■ Dataset excerpt
Start of Block

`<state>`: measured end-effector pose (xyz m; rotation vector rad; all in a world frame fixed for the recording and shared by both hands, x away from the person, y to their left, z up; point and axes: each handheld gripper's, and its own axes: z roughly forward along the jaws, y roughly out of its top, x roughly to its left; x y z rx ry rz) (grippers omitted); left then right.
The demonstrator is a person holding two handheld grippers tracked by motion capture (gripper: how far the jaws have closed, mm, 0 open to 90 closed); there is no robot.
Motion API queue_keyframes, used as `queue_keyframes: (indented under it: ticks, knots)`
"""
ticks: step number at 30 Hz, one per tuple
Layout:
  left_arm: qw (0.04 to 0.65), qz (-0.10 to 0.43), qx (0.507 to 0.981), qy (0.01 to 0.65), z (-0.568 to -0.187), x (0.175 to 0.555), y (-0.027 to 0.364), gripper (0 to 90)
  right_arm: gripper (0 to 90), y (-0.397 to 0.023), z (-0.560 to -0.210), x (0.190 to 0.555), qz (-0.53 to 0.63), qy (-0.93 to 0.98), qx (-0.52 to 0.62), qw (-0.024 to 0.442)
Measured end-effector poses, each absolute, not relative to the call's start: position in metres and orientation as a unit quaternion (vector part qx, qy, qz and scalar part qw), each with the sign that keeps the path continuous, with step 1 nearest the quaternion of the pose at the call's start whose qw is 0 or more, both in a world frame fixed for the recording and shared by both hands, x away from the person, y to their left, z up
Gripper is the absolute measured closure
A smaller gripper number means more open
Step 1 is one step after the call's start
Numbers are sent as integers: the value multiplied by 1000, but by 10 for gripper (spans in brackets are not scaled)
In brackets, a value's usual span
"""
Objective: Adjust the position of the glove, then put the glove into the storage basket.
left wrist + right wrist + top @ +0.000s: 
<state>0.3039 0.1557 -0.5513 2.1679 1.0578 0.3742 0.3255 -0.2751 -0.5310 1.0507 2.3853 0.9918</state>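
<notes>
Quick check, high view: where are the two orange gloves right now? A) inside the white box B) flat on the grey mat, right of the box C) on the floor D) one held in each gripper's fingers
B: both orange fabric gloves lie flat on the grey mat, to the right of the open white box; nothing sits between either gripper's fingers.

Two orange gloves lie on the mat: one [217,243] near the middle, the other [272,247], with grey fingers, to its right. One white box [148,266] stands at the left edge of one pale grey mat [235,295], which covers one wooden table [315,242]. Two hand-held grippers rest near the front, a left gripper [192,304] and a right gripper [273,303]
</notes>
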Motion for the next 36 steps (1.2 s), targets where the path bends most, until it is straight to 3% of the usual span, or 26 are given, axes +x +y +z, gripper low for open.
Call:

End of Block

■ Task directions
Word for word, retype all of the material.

■ Task answer
`<state>`: measured end-effector pose (xyz m; rotation vector rad; all in a world frame fixed for the recording and shared by both hands, x away from the person, y to their left, z up; point and axes: each handheld gripper's, and its own axes: z roughly forward along the jaws, y roughly out of its top, x roughly to its left; x y z rx ry rz) (grippers omitted); left then right.
The demonstrator is a person holding two handheld grippers tracked by motion capture (gripper: how far the jaws have closed, mm, 0 open to 90 closed); there is no robot.
Motion API queue_keyframes, used as `queue_keyframes: (indented under it: ticks, knots)`
"""
ticks: step number at 30 Hz, one per tuple
Layout:
  left_arm: qw (0.04 to 0.65), qz (-0.10 to 0.43), qx (0.507 to 0.981), qy (0.01 to 0.65), z (-0.568 to -0.187), x (0.175 to 0.555), y (-0.027 to 0.364), gripper (0 to 90)
  right_arm: gripper (0 to 90), y (-0.397 to 0.023), z (-0.560 to -0.210), x (0.190 to 0.555), qz (-0.53 to 0.63), qy (-0.93 to 0.98), qx (-0.52 to 0.62), qw (-0.024 to 0.442)
Measured end-effector poses, each absolute, not relative to the call's start: position in metres and orientation as a unit quaternion (vector part qx, qy, qz and scalar part qw), each with the sign that keeps the path continuous, with step 1 nearest the quaternion of the pose at the call's start whose qw is 0 or more, both in a world frame fixed for the recording and shared by both hands, x away from the person, y to their left, z up
Gripper is the absolute measured closure
A smaller gripper number means more open
Step 1 is one step after the call's start
Numbers are sent as integers: the value multiplied by 1000, but by 10 for gripper (spans in brackets are not scaled)
In brackets, a value's usual span
"""
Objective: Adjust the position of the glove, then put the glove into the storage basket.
left wrist + right wrist + top @ +0.000s: 
<state>0.3039 0.1557 -0.5513 2.1679 1.0578 0.3742 0.3255 -0.2751 -0.5310 1.0507 2.3853 0.9918</state>
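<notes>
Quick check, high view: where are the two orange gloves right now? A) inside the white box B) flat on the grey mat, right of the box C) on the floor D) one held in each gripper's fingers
B: both orange fabric gloves lie flat on the grey mat, to the right of the open white box; nothing sits between either gripper's fingers.

Two orange gloves lie on the mat: one [217,243] near the middle, the other [272,247], with grey fingers, to its right. One white box [148,266] stands at the left edge of one pale grey mat [235,295], which covers one wooden table [315,242]. Two hand-held grippers rest near the front, a left gripper [192,304] and a right gripper [273,303]
</notes>
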Motion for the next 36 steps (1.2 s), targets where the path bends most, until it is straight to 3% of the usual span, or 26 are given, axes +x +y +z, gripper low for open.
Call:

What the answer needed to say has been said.